Quando recebe a bola em campo, cada jogador tem uma intenção do que fazer com ela a seguir. Coisas simples, um passe curto e já está, ou coisas diabólicas, fintas, remate impossível e o jogo virado do avesso. Quaresma pertence à segunda casta. Ainda bem. Na equipa, coexistem outros jogadores do primeiro tipo. Ainda bem, também. Uns equilibram os outros. São o garante do ecossistema de uma equipa de futebol. É nos segundos, porém, que mora um dos princípios da genialidade. Fazer algo de grande e de diferente ao mesmo tempo. Aos primeiros, o escudo protector desta ousadia. Gosto muito de falar do lado táctico do jogo, depositada no cofre-forte tacticista da primeira espécie, mas não custa crer que são os segundos que nos fazem levantar extasiados dos nossos lugares.
Quaresma já o fez muitas vezes. E em todas essas vezes podia ter resolvido os lances de forma mais simples. Mas não. Ousou fazer algo grande, mágico, e pintou obras de arte, golos ou centros assombrosos. E foi aplaudido e loucura. Noutras, não engatou o primeiro drible, e perdeu a bola quando tinha um companheiro ao lado bem colocado para receber o passe. E foi assobiado logo a seguir.
É comum no futebol ouvir-se falar no gesto técnico perfeito. É um mito. Porque cada um tem a sua forma de viver ou jogar. Na vida, escrever com a caneta mais ou menos deitada, comer com garfo à direita e a faca à esquerda. No jogo, Correr com os pés para fora, centrar com a parte de fora da direita quando devia ser com a de dentro com a esquerda. Em qualquer destes momentos, há a materialização de uma intenção. Há, no futebol, a técnica ao serviço da táctica. A intenção, primeiro. A acção, depois. O que interessa, depois, é que a segunda corresponda à primeira. A eficácia. É isso que faz a qualidade do passe ou do remate. Não a forma como ele é feito. Quaresma é um bom exemplo desta questão. A biomecânica da técnica expressa na trivela. É comum defini-la como contra-natura ou quase insolente. Centrar com a parte de fora da direita quando devia ser com a de dentro com a esquerda. Complicar o fácil. Na bancada, os adeptos quando vêem os jogadores a tentar a trivela, ficam, primeiro, espantados, e, depois, se sai bem, é genial, se sai mal, assobiam e gritam: “não inventes!”. Já vi também muitos técnicos de formação dizerem o mesmo a miúdos que a tentam fazer. Não faz sentido. Porque cada um constrói a sua biomecânica. Por isso, Quaresma não inventa quando cruza ou remata dessa forma. Ela é, apenas, a forma técnica de tornar mais eficaz a sua intenção táctica. É a sua particular biomecânica. Contrariá-la ou assobia-la é atentar contra a riqueza e a beleza e o do jogo.

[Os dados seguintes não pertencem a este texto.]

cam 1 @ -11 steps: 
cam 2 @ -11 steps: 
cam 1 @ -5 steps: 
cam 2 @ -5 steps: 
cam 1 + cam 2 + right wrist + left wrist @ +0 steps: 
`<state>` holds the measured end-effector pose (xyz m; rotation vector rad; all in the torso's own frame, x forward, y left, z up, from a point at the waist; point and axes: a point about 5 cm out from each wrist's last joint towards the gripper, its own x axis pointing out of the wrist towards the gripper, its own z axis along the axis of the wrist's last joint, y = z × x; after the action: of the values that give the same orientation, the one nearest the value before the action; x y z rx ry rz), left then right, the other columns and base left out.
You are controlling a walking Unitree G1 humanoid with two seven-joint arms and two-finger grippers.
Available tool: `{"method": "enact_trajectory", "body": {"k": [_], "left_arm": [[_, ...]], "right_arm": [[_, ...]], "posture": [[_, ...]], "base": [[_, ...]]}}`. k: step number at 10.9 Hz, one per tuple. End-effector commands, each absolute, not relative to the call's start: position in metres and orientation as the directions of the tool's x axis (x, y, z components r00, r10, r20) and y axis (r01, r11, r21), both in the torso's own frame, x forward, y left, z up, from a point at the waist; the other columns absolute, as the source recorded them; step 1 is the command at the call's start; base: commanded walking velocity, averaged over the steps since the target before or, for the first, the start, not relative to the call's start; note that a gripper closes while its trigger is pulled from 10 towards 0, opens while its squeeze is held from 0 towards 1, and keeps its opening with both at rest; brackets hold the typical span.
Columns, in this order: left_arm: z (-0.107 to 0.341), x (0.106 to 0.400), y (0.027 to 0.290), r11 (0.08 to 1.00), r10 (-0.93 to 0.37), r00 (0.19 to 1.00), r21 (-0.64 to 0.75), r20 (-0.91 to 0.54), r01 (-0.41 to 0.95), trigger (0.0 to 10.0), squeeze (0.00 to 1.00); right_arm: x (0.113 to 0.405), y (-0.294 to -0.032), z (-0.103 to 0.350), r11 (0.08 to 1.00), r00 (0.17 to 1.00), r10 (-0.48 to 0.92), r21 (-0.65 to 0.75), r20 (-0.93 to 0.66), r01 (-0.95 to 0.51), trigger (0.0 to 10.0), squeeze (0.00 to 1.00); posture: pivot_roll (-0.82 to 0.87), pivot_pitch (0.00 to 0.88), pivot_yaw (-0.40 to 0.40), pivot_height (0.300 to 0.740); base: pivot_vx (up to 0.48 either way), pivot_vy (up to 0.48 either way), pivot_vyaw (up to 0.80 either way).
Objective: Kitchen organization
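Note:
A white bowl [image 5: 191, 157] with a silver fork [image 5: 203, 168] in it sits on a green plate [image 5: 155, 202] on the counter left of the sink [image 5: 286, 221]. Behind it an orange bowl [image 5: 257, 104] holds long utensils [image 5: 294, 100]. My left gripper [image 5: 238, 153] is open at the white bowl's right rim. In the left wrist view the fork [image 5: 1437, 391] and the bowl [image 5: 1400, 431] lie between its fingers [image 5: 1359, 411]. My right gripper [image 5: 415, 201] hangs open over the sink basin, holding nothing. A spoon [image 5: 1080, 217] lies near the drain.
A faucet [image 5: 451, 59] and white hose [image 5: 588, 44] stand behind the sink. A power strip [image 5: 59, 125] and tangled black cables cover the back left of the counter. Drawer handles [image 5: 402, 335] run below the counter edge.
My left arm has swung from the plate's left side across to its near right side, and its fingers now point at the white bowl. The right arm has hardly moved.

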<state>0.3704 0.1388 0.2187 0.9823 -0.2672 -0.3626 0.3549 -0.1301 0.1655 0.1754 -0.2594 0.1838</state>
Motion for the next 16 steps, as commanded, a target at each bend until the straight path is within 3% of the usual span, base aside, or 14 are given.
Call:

Poderão dizer que exagera nesta forma de jogar e quando perde a bola, pode desequilibrar tacticamente a equipa. É aqui que entra a tal noção do ecossistema futebolístico, do equilíbrio ecológico que deve ser uma da equipa. Se Quaresma decide jogos nesses seus rasgos, o treeinador tem de o aprobeitar. Ao mesmo tempo, tem de adaptar a equipa a isso, para o caso de quando ele falhar, perder a bola, ter médios ou laterais atentos para, nas suas costas, activar a transição defensiva. É a tal táctica, com «T» grande. A colectiva.
Quaresma irritou-se com os assobios. Em campo, pelo tom desafiador com que festejou o golo logo a seguir. Fora dele, ao dizer que vai continuar igual. Quanto mais me assobiarem, mais eu vou pegar na bola e resolver jogos. Bela frase. Independentemente de ser um génio ou de um jogador normal, mesmo daqueles que falham os simples passes, não consigo entender o acto de assobiar um jogador durante um jogo de futebol. Dirão que é uma reacção emocional e que há direito a protestar, etc. Sem dúvida. Afinal, também Miguel Ângelo só pintou uma capela sistina. Devia ter pintado uma todos os dias. Não faz sentido. Daqui a quinze/vinte anos, quando o cigano rebelde do Dragão pendurar as botas e recordarmos o jogador que foi, ninguém vai dizer «eu naquele dia assobiei o Quaresma!”. Pelo contrário, vão todos dizer, orgulhosos: “Eu, naquele dia, vi jogar o Quaresma!”